Your objective: Would you repeat every line below exactly, please?

Dataset content:
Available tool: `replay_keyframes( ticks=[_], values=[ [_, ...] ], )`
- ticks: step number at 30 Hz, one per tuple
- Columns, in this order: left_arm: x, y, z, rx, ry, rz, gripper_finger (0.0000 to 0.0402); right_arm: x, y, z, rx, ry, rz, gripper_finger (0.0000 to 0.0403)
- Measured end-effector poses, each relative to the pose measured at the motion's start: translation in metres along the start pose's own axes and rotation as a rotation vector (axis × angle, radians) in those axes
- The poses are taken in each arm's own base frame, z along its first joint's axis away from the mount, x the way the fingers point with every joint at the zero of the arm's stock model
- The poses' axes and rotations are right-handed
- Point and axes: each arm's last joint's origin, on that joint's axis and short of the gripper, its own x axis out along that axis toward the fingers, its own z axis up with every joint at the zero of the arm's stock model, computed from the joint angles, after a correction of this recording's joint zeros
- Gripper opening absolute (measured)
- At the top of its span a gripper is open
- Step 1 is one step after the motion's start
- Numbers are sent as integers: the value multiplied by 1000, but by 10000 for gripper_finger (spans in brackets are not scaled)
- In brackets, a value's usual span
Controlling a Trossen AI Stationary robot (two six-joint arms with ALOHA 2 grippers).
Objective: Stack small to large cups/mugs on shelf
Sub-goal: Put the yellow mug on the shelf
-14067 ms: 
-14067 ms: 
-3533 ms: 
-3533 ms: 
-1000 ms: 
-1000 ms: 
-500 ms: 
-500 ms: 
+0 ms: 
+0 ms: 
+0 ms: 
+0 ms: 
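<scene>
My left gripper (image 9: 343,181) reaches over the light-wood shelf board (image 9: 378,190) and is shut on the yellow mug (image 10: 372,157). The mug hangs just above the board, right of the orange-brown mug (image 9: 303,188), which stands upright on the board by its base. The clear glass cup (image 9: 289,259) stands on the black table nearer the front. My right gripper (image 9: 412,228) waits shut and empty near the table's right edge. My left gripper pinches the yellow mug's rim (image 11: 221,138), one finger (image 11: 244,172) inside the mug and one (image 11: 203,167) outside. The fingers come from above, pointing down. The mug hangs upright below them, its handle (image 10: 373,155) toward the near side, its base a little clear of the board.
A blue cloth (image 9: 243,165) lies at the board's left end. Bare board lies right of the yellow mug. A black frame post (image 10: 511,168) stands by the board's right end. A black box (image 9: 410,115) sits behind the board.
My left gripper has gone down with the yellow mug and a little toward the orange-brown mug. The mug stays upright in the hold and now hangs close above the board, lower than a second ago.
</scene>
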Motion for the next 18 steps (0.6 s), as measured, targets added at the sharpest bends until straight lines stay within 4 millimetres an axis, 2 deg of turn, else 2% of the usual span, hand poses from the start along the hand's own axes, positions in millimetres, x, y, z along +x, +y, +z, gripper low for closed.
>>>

Output below:
Available tool: `replay_keyframes( ticks=[_], values=[ [_, ...] ], )`
- ticks: step number at 30 Hz, one per tuple
- Columns, in this order: left_arm: x, y, z, rx, ry, rz, gripper_finger (0.0000 to 0.0402); right_arm: x, y, z, rx, ry, rz, gripper_finger (0.0000 to 0.0403)
- Measured end-effector poses, each relative to the pose measured at the motion's start: translation in metres along the start pose's own axes and rotation as a rotation vector (axis × angle, radians) in those axes
- The poses are taken in each arm's own base frame, z along its first joint's axis away from the mount, x the way the fingers point with every joint at the zero of the arm's stock model
- The poses' axes and rotations are right-handed
- Point and axes: each arm's last joint's origin, on that joint's axis and short of the gripper, its own x axis out along that axis toward the fingers, its own z axis up with every joint at the zero of the arm's stock model, computed from the joint angles, after a correction of this recording's joint zeros
- Gripper opening absolute (measured)
- At the top of its span a gripper is open
- Step 1 is one step after the motion's start
- Numbers are sent as integers: the value multiplied by 1000, but by 10000 for gripper_finger (spans in brackets are not scaled)
- In brackets, a value's usual span
Controlling a Trossen AI Stationary robot (two six-joint arms with ALOHA 2 grippers).
Objective: Stack small to large cups/mugs on shelf
Sub-goal: Put the yellow mug on the shelf
-14067 ms: 
-14067 ms: 
-3533 ms: 
-3533 ms: 
-1000 ms: 
-1000 ms: 
-500 ms: 
-500 ms: 
+0 ms: 
+0 ms: 
+0 ms: 
+0 ms: 
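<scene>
My left gripper (image 9: 343,181) reaches over the light-wood shelf board (image 9: 378,190) and is shut on the yellow mug (image 10: 372,157). The mug hangs just above the board, right of the orange-brown mug (image 9: 303,188), which stands upright on the board by its base. The clear glass cup (image 9: 289,259) stands on the black table nearer the front. My right gripper (image 9: 412,228) waits shut and empty near the table's right edge. My left gripper pinches the yellow mug's rim (image 11: 221,138), one finger (image 11: 244,172) inside the mug and one (image 11: 203,167) outside. The fingers come from above, pointing down. The mug hangs upright below them, its handle (image 10: 373,155) toward the near side, its base a little clear of the board.
A blue cloth (image 9: 243,165) lies at the board's left end. Bare board lies right of the yellow mug. A black frame post (image 10: 511,168) stands by the board's right end. A black box (image 9: 410,115) sits behind the board.
My left gripper has gone down with the yellow mug and a little toward the orange-brown mug. The mug stays upright in the hold and now hangs close above the board, lower than a second ago.
</scene>
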Motion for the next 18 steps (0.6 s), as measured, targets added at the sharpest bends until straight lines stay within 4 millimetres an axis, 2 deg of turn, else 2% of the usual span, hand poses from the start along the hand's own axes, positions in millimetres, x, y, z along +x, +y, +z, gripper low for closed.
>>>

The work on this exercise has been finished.